▸ **Exercise brief**: The answer is a stretch of the material below, returned exactly: the line containing "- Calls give", the line containing "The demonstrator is", and all lines between.

------------------------------

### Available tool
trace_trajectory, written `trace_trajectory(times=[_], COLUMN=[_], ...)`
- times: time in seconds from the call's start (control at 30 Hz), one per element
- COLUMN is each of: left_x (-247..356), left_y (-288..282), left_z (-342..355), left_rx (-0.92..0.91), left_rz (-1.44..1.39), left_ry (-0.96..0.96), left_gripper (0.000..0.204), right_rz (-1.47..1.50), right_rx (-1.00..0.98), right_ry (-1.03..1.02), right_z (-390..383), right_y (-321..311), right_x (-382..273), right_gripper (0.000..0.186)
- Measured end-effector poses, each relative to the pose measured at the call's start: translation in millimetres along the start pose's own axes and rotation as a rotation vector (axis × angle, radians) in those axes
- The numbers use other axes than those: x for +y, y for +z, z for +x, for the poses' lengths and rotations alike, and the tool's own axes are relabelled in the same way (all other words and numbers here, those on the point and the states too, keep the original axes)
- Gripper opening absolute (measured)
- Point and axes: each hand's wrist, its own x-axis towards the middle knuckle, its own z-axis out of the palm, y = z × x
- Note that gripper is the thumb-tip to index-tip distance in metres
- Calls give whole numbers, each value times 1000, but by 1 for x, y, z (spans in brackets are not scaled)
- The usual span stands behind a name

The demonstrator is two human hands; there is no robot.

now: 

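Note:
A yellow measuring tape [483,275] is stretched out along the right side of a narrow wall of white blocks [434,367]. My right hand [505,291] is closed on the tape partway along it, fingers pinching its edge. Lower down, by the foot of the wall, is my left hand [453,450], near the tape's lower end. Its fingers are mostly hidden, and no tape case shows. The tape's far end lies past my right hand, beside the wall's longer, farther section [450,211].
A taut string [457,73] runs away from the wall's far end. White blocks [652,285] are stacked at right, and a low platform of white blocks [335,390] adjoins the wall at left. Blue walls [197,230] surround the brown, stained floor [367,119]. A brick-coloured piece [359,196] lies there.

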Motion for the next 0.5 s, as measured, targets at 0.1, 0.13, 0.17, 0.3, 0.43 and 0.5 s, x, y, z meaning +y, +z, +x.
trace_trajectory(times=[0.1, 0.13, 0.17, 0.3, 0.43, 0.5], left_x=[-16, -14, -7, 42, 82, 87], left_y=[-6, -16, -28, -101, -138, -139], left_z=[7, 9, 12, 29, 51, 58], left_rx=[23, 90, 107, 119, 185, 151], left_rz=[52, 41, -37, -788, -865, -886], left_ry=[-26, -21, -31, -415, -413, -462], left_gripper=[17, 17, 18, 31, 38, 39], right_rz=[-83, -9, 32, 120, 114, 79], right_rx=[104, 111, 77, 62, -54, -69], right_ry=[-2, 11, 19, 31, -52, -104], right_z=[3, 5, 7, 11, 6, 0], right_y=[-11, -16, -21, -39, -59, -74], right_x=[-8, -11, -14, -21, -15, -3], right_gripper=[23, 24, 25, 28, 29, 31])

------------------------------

▸ **The completed task**:
- Calls give whole numbers, each value times 1000, but by 1 for x, y, z (spans in brackets are not scaled)
- The usual span stands behind a name

The demonstrator is two human hands; there is no robot.

With the output given, the exercise is complete.